:: Activity ::
The full listing, returned exactly and free of pictures, is the expected answer.

■ ■ ■

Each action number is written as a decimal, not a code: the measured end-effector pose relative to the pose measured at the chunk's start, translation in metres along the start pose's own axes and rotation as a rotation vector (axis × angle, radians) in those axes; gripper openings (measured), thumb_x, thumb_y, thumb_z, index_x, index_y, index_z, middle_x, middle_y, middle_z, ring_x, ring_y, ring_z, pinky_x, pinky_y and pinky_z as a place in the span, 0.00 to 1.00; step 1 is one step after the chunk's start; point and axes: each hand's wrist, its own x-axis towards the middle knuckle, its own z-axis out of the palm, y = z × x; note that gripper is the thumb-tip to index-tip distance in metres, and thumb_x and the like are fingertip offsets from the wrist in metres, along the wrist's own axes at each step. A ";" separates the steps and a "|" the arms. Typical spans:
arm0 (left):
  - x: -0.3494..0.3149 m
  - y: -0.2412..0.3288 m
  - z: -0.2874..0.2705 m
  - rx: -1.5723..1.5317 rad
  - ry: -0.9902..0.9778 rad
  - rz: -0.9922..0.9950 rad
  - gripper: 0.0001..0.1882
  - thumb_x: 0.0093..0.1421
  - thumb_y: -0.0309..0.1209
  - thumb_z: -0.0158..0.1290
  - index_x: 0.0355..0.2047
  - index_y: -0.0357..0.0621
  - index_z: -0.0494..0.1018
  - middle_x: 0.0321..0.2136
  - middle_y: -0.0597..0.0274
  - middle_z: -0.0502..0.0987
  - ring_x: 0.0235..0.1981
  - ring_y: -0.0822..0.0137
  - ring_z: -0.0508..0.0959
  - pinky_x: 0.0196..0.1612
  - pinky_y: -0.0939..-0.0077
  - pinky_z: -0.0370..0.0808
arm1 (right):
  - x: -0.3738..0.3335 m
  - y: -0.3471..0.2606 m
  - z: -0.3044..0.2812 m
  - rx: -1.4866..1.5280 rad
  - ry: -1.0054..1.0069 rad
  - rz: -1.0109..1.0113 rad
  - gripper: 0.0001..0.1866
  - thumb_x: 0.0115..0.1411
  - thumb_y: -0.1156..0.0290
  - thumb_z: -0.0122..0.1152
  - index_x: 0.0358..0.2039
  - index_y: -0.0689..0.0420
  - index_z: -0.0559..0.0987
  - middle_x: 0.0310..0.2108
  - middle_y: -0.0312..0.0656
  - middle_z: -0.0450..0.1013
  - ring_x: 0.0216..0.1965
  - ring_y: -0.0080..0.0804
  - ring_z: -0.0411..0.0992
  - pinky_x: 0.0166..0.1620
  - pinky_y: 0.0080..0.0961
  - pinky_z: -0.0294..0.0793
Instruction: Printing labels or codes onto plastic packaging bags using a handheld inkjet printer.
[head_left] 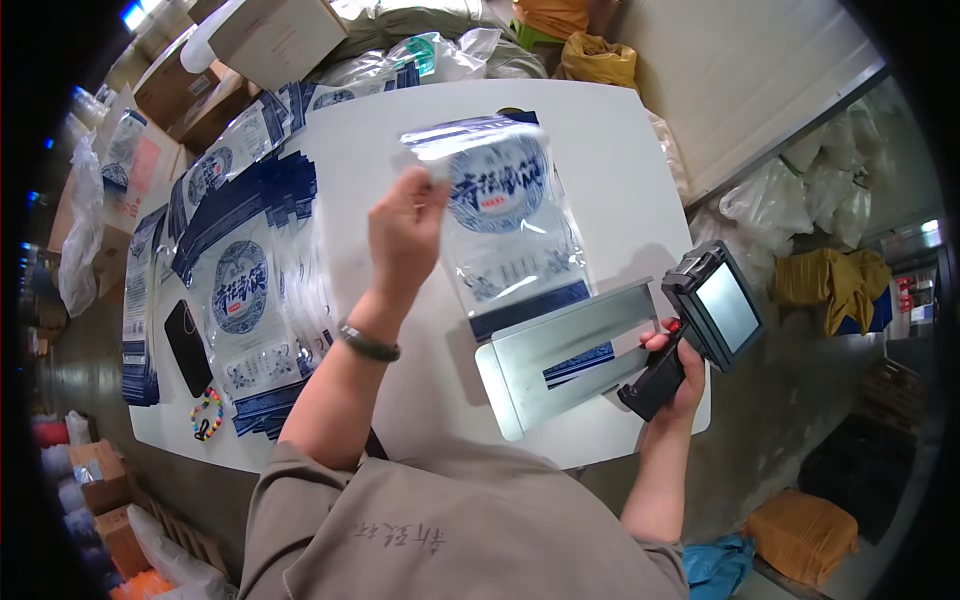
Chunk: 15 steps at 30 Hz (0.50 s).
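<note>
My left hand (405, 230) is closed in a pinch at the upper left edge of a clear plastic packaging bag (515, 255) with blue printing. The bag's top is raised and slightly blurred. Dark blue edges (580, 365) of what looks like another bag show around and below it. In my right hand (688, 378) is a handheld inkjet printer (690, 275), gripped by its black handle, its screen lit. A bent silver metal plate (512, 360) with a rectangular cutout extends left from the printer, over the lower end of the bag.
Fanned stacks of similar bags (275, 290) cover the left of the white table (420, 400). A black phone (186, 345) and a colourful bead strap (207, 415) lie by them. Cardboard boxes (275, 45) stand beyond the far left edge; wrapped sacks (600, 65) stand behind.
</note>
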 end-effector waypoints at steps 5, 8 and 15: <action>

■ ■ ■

:: Solution to this problem ::
Each action number is written as a decimal, not a code: the measured end-effector pose relative to the pose measured at the chunk's start, translation in metres along the start pose's own axes and rotation as a rotation vector (axis × angle, radians) in those axes; gripper openings (measured), thumb_x, thumb_y, thumb_z, index_x, index_y, index_z, middle_x, middle_y, middle_z, ring_x, ring_y, ring_z, pinky_x, pinky_y and pinky_z as a place in the span, 0.00 to 1.00; step 1 is one step after the chunk's start; point and axes: each hand's wrist, its own x-axis towards the middle knuckle, its own z-axis out of the palm, y = z × x; note that gripper is the thumb-tip to index-tip distance in metres, and thumb_x and the like are fingertip offsets from the wrist in metres, along the wrist's own axes at each step. A ";" separates the steps and a "|" the arms. Typical spans:
arm0 (left):
  - x: -0.3494..0.3149 m
  - y: -0.2412..0.3288 m
  - z: -0.2874..0.2705 m
  - rx: -1.5723..1.5317 rad
  - ry: -0.9902..0.9778 rad
  - rz: -0.9922..0.9950 rad
  - gripper: 0.0001..0.1882
  - thumb_x: 0.0093..0.1421
  - thumb_y: -0.0309..0.1209
  - thumb_z: -0.0158..0.1290
  - index_x: 0.0355..0.2047
  - index_y: -0.0357..0.0621
  - index_z: -0.0494..0.1018
  - middle_x: 0.0321..0.2136
  - middle_y: -0.0597..0.0274
  - middle_z: -0.0502..0.0987
  - ring_x: 0.0235..0.1981
  - ring_y: -0.0822..0.0137
  - ring_z: -0.0508..0.0959
  - pinky_x: 0.0196..0.1612
  - pinky_y: -0.0939..-0.0077
  - pinky_z: -0.0370..0.0808
arm1 (right):
  - x: -0.3738..0.3335 m
  - y: -0.3471..0.2606 m
  - z: -0.3044..0.2812 m
  - rx: -1.4866..1.5280 rad
  - ry: -1.0054..1.0069 rad
  - rz: -1.0109..1.0113 rad
  - gripper: 0.0001..0.1866
  - thumb_x: 0.0115..0.1411
  - thumb_y: -0.1156..0.0290
  - thumb_z: -0.0122..0.1152
  - index_x: 0.0358..0.2039
  - index_y: -0.0689..0.0420
  - index_z: -0.0559..0.0987
  - middle_x: 0.0310..0.2108
  - middle_y: -0.0312..0.0656
  - middle_z: -0.0450..0.1013
  - ring_x: 0.0216..0.1965
  - ring_y: -0.0080..0.0804
  - ring_z: -0.0411..0.0992
  - pinky_x: 0.0166..0.1620
  - pinky_y: 0.0080..0.0961
  - pinky_z: -0.0294..0.0793
Instruction: Printing labels or codes onto plastic packaging bags using a handheld inkjet printer.
[head_left] 
Chunk: 15 steps at 30 Hz (0.50 s).
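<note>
My left hand (405, 230) is closed in a pinch at the upper left edge of a clear plastic packaging bag (515, 255) with blue printing. The bag's top is raised and slightly blurred. Dark blue edges (580, 365) of what looks like another bag show around and below it. In my right hand (688, 378) is a handheld inkjet printer (690, 275), gripped by its black handle, its screen lit. A bent silver metal plate (512, 360) with a rectangular cutout extends left from the printer, over the lower end of the bag.
Fanned stacks of similar bags (275, 290) cover the left of the white table (420, 400). A black phone (186, 345) and a colourful bead strap (207, 415) lie by them. Cardboard boxes (275, 45) stand beyond the far left edge; wrapped sacks (600, 65) stand behind.
</note>
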 end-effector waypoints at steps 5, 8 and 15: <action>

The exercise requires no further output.